Task directions | Line by line, copy the material below exactly as given.
:: The data
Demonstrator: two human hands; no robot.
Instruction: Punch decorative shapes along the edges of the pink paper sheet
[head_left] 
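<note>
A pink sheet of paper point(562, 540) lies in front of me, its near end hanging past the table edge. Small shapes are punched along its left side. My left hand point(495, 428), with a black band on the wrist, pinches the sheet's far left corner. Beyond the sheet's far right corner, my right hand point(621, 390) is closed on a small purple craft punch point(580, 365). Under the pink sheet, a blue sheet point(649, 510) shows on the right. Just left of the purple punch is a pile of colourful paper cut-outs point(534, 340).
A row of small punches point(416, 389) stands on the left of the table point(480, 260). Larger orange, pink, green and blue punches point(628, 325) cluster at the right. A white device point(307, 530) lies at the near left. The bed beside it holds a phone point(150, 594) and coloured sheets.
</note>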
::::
Your response |
Demonstrator: two human hands; no robot.
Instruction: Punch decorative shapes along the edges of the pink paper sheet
[head_left] 
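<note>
A pink sheet of paper point(562, 540) lies in front of me, its near end hanging past the table edge. Small shapes are punched along its left side. My left hand point(495, 428), with a black band on the wrist, pinches the sheet's far left corner. Beyond the sheet's far right corner, my right hand point(621, 390) is closed on a small purple craft punch point(580, 365). Under the pink sheet, a blue sheet point(649, 510) shows on the right. Just left of the purple punch is a pile of colourful paper cut-outs point(534, 340).
A row of small punches point(416, 389) stands on the left of the table point(480, 260). Larger orange, pink, green and blue punches point(628, 325) cluster at the right. A white device point(307, 530) lies at the near left. The bed beside it holds a phone point(150, 594) and coloured sheets.
</note>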

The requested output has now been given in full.